Trois semaines plus tôt pourtant, la direction de France Inter avait semblé tenir bon face aux grévistes qui refusaient la concession de 0,025 % du temps d’antenne. Le directeur éditorial de la station, Vincent Meslet, avait alors lancé aux apprentis censeurs un avertissement aussi lucide que solennel : « Voici pourquoi nous ne pouvons pas céder, même à vous », soulignant le terrible symbole que constituerait un service public « qui retire une voix avant même qu’elle ait parlé, au nom d’une intention qu’on lui prête ». Cette résolution aura été de courte durée. Quelques jours de grève, une poignée d’assemblées générales et une pétition de personnalités lancée depuis l’intérieur même de la maison auront suffi à faire plier une direction pusillanime, incapable d’imposer à ses propres employés le respect des obligations légales qui s’imposent à un service public censé appartenir à tous et non aux seuls sympathisants d’une gauche minoritaire.
Le pire étant que cette comédie survient quelques mois à peine après la publication du rapport Alloncle, fruit d’une commission d’enquête parlementaire déclenchée précisément parce que l’affaire Legrand-Cohen avait ravivé les soupçons de partialité qui pèsent depuis longtemps sur l’audiovisuel public. Alors que les données de l’Arcom comme des rapports privés établissent une sous-représentation structurelle des courants de droite dans le traitement de l’actualité, la capitulation de France Inter devant ses syndicats entérine de fait la privatisation des ondes publiques au profit d’une minorité de syndicats bruyants, qui sont à la Résistance ce que le Mur de Berlin fut à l’antifascisme.
Spectaculaire mise en abyme de tous les griefs formulés à l’endroit d’une station qui s’enfonce dans la version la plus caricaturale de l’entre-soi.

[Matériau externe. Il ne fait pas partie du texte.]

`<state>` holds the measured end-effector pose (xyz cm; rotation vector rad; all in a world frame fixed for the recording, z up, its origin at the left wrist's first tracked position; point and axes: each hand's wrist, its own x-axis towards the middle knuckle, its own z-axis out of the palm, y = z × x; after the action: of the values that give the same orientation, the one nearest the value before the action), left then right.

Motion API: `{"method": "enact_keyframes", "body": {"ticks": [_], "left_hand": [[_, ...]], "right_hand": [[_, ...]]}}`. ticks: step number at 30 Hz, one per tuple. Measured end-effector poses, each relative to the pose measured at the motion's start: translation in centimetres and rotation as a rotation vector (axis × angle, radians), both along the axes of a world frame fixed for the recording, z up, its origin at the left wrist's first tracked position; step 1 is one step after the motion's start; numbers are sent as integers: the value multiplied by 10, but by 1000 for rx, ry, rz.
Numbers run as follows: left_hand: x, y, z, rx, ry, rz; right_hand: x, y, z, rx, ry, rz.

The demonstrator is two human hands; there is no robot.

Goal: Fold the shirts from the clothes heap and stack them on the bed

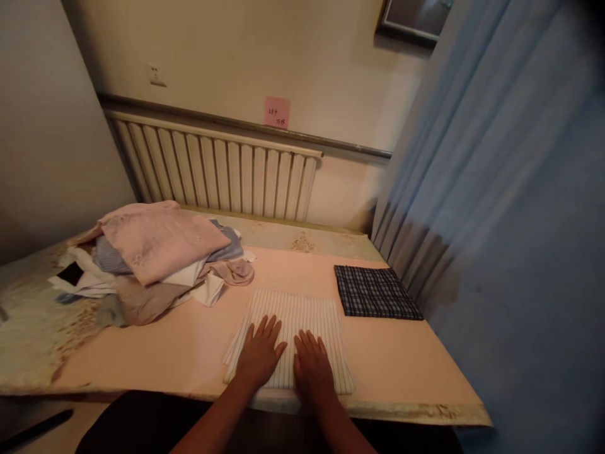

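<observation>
A white garment with thin dark stripes (293,307), folded into a rough rectangle, lies flat near the table's front edge. My left hand (259,354) rests palm down on its left half, fingers stretched out. On the right half lies my right hand (312,366), also flat with its fingers extended. Neither hand grips the cloth. The garment's layers show slightly offset at its left edge. To the right sits a folded dark plaid cloth (375,292), apart from both hands.
A heap of loose clothes lies at the left, with a pink garment (163,239) on top. Pink sheeting (179,353) covers much of the table. Behind stands a radiator (227,170) below a pink note (276,112). A blue curtain (496,221) hangs along the right side.
</observation>
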<state>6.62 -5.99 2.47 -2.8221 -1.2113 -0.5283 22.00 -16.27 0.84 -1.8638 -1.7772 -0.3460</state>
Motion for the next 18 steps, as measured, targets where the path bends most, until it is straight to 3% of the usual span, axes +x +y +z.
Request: {"method": "enact_keyframes", "body": {"ticks": [10,18], "left_hand": [[-14,14,-5,3,-4,61],[-19,21,1,-20,59,146]], "right_hand": [[-1,0,-1,7,-2,4],[0,0,-2,-20,-2,-4]]}}
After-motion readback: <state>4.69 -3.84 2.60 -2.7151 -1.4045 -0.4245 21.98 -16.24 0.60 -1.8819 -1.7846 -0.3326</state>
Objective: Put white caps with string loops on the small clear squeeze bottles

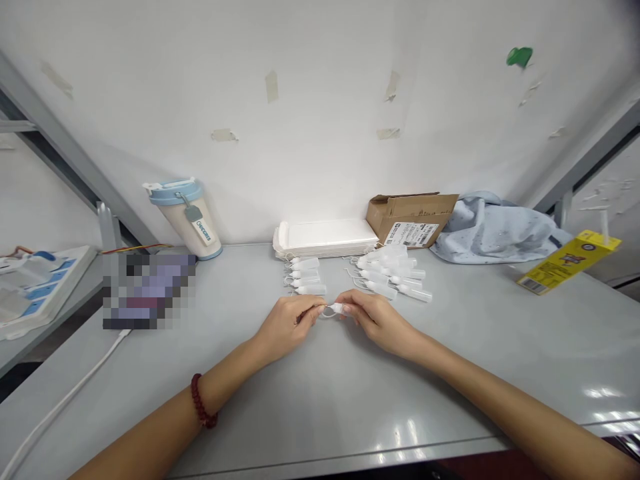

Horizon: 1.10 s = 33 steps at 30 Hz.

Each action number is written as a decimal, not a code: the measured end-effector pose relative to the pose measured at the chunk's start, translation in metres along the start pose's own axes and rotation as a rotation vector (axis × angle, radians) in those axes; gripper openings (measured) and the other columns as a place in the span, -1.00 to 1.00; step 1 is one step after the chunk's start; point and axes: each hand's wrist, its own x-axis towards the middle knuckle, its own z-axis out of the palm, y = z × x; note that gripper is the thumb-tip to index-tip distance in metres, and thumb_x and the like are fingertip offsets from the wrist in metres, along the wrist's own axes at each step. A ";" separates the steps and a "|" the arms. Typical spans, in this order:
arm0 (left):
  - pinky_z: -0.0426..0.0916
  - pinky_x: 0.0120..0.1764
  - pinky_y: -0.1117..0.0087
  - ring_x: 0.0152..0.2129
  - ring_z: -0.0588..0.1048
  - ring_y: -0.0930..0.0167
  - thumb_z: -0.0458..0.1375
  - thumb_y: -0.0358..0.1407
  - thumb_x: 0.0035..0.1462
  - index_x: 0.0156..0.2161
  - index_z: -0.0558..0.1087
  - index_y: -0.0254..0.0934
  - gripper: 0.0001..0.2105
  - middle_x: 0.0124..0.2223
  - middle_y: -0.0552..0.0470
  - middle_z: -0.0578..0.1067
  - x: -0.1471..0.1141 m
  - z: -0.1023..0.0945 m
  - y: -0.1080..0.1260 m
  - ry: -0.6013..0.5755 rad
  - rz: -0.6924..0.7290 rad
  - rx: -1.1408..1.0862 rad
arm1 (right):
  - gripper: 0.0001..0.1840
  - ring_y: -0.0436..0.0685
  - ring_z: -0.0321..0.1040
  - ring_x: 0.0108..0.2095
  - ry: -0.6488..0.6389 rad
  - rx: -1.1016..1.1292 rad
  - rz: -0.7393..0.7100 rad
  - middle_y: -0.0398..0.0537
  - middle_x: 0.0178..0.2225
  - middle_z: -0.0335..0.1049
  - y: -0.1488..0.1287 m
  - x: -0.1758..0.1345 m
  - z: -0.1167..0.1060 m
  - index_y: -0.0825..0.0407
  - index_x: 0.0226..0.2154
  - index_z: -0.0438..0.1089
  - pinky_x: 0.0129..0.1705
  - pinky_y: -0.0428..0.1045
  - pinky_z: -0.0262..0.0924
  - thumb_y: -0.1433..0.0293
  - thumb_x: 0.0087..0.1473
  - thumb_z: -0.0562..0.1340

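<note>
Grey tabletop (310, 393), white wall (320, 160) behind. Right hand (377, 321) pinches a small white-tipped bottle (339, 308) near the table's middle; left hand (286, 327) has thumb and index pressed together at its tip. Beyond: left row of bottles (306, 274), right pile of bottles (391, 267), translucent, contents unclear. Lidded tumbler (186, 223), tag lettering uncertain. Cardboard box (435, 212): printed label (413, 235), illegible. Yellow carton (567, 263): barcode (533, 285), straw (605, 227) in top.

A glossy grey table (320, 407) carries a short row of small translucent white plastic bottles (306, 274), a looser pile of similar bottles (400, 263), stacked flat white boxes (327, 233), a brown cardboard box (407, 217), crumpled pale-blue cloth (493, 230), a yellow carton (569, 262) and a cream, blue-lidded tumbler (184, 223).
</note>
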 end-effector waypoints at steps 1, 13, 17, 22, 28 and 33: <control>0.15 -0.46 0.49 -0.58 0.27 0.47 -0.11 -0.29 0.21 -0.29 0.46 -0.25 -0.72 -0.52 0.07 0.37 0.000 0.000 0.000 -0.004 0.005 0.006 | -0.76 -0.01 0.15 -0.53 -0.001 -0.001 -0.002 -0.18 -0.56 0.22 0.000 0.000 0.000 0.06 -0.26 0.30 -0.44 -0.11 0.08 0.39 0.21 -0.05; 0.18 -0.51 0.50 -0.59 0.29 0.49 0.03 -0.21 0.13 -0.24 0.46 -0.27 -0.78 -0.49 0.08 0.41 0.000 -0.003 0.002 0.009 -0.174 -0.165 | -0.73 0.03 0.27 -0.43 0.022 0.005 -0.005 -0.08 -0.42 0.38 -0.002 0.000 0.001 0.05 -0.23 0.30 -0.37 -0.08 0.14 0.36 0.23 -0.07; 0.20 -0.51 0.50 -0.58 0.28 0.50 0.03 -0.20 0.13 -0.35 0.45 -0.29 -0.77 -0.48 0.07 0.40 0.002 -0.003 0.005 -0.004 -0.206 -0.292 | -0.73 0.05 0.30 -0.39 0.019 0.017 0.011 -0.06 -0.39 0.40 -0.001 -0.001 0.001 0.05 -0.22 0.30 -0.35 -0.06 0.15 0.33 0.23 -0.06; 0.21 -0.53 0.50 -0.63 0.26 0.54 0.07 -0.21 0.10 -0.38 0.44 -0.31 -0.80 -0.52 0.11 0.34 0.003 -0.008 0.005 0.040 -0.278 -0.395 | -0.71 0.03 0.22 -0.51 0.049 -0.011 0.089 -0.11 -0.45 0.35 0.000 -0.001 -0.001 0.03 -0.15 0.27 -0.48 -0.08 0.08 0.22 0.19 0.01; 0.17 -0.56 0.51 -0.68 0.24 0.57 0.07 -0.19 0.09 -0.37 0.43 -0.33 -0.78 -0.54 0.13 0.33 0.006 -0.012 0.001 0.061 -0.331 -0.487 | -0.75 0.03 0.19 -0.50 0.077 -0.034 0.061 -0.11 -0.47 0.33 0.001 0.000 -0.001 0.06 -0.18 0.28 -0.46 -0.08 0.07 0.32 0.20 -0.03; 0.17 -0.57 0.53 -0.69 0.24 0.58 0.09 -0.22 0.07 -0.46 0.39 -0.35 -0.78 -0.57 0.14 0.33 0.005 -0.009 0.004 0.031 -0.353 -0.470 | -0.76 0.04 0.23 -0.47 0.101 -0.048 0.007 -0.11 -0.49 0.30 0.004 -0.001 0.004 0.07 -0.21 0.26 -0.42 -0.07 0.10 0.36 0.21 -0.06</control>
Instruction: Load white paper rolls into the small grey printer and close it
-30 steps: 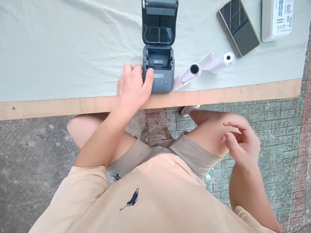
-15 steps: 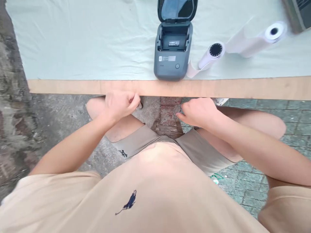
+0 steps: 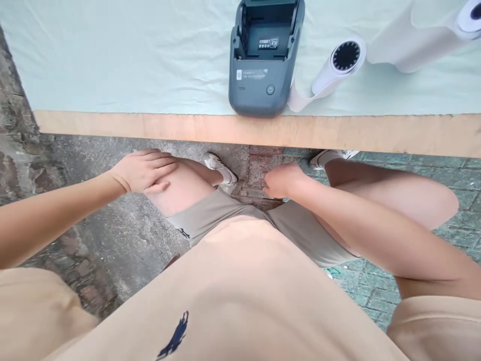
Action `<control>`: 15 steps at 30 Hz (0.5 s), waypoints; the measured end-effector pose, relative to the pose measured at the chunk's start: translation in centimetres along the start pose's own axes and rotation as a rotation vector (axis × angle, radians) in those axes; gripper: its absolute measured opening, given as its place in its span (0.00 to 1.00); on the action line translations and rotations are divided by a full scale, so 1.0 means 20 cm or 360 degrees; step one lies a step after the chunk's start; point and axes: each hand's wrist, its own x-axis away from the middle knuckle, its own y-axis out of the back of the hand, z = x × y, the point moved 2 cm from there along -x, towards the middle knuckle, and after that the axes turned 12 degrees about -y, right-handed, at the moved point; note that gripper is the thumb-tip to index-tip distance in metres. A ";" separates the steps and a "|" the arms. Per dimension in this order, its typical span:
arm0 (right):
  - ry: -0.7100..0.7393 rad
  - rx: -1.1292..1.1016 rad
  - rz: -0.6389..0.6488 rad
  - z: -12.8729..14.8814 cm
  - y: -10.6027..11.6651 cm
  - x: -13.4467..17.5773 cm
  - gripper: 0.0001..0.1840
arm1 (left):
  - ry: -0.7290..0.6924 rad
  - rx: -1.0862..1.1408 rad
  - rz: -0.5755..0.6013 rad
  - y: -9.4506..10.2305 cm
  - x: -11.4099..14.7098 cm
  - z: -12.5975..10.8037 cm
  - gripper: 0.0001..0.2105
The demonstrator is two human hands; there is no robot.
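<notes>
The step seems a pause: the left hand (image 3: 146,170) lies flat on the thigh (image 3: 191,183), apart from the curled right hand (image 3: 284,180), whose hold I cannot tell. The next move probably calls for lifting a hand to the dark printer (image 3: 259,93), which stands, compartment (image 3: 267,32) open, near the table's (image 3: 169,126) front edge.

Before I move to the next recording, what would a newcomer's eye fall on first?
The dark device with its open compartment, by the wooden table edge, probably stands out first. To its right is a white roll with a dark core, then another white roll cut off at the picture's right side. Below, the left hand lies over the left leg.
</notes>
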 end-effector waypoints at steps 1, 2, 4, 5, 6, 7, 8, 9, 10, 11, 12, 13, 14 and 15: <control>-0.0035 0.0019 0.0066 0.01 0.00 0.00 0.26 | -0.0003 0.0016 -0.0002 0.00 -0.01 0.04 0.28; -0.0057 0.0032 0.0131 0.02 0.00 0.01 0.26 | 0.0006 0.0019 -0.0012 0.00 -0.03 0.07 0.28; -0.0054 0.0040 0.0240 0.06 0.01 0.02 0.27 | 0.0031 0.0011 -0.0032 0.00 -0.05 0.11 0.29; -0.0040 0.0039 0.0281 0.08 0.02 0.02 0.27 | 0.0046 -0.0001 -0.0038 0.00 -0.05 0.12 0.29; -0.0022 0.0037 0.0311 0.10 0.03 0.02 0.27 | 0.0058 -0.0015 -0.0038 0.01 -0.06 0.13 0.29; -0.0003 0.0035 0.0333 0.12 0.04 0.02 0.27 | 0.0066 -0.0033 -0.0030 0.01 -0.06 0.13 0.30; 0.0019 0.0032 0.0350 0.14 0.05 0.03 0.27 | 0.0073 -0.0054 -0.0019 0.01 -0.05 0.14 0.31; 0.0042 0.0029 0.0364 0.16 0.07 0.03 0.27 | 0.0081 -0.0077 -0.0005 0.01 -0.05 0.15 0.32; 0.0063 0.0025 0.0375 0.17 0.08 0.03 0.28 | 0.0089 -0.0107 0.0012 0.01 -0.04 0.16 0.33; 0.0084 0.0017 0.0384 0.18 0.10 0.03 0.28 | 0.0099 -0.0140 0.0032 0.01 -0.03 0.17 0.34; 0.0105 0.0006 0.0391 0.19 0.11 0.04 0.28 | 0.0109 -0.0175 0.0055 0.01 -0.02 0.17 0.34; 0.0125 -0.0007 0.0396 0.20 0.12 0.04 0.28 | 0.0118 -0.0216 0.0078 0.01 0.00 0.18 0.34; 0.0145 -0.0019 0.0398 0.20 0.13 0.05 0.28 | 0.0129 -0.0248 0.0093 0.00 0.01 0.18 0.34; 0.0164 -0.0031 0.0399 0.21 0.14 0.05 0.28 | 0.0132 -0.0272 0.0102 0.00 0.03 0.17 0.33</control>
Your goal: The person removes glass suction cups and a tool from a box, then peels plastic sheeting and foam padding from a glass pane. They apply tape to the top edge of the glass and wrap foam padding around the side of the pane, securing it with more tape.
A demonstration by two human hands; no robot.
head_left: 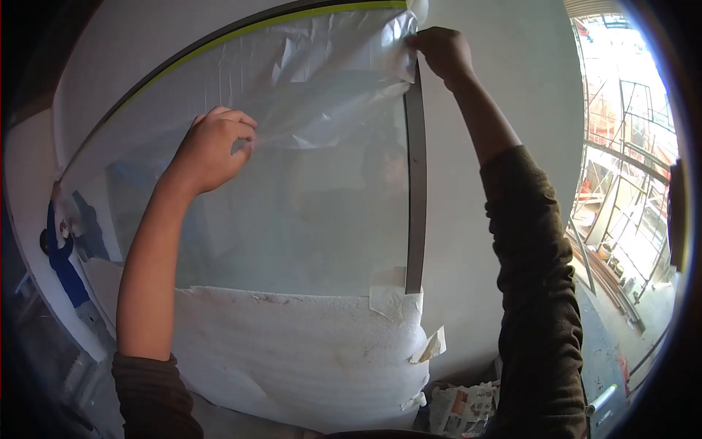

Sans doute les syndicats de Radio France ne mesurent-ils pas à quel point ils scient, méthodiquement, la branche sur laquelle ils sont assis. À défaut de conviction pluraliste ou d’attachement à la liberté d’expression, la simple habileté politique aurait dû les conduire à tirer les conséquences de la progression continue des droites dans l’opinion, à consentir au partage de l’espace médiatique, de façon à persuader leurs adversaires politiques que le service public audiovisuel mérite d’être préservé précisément parce qu’il est transpartisan et contradictoire, à défaut de pouvoir jamais être réellement neutre. Il n’en sera rien.
La confiscation persistante de deniers publics au profit d’une cause partisane, excluant une fraction toujours plus large de l’opinion, finira par se retourner contre les partisans de la pensée unique : qui sème le sectarisme récoltera, inéluctablement, la privatisation.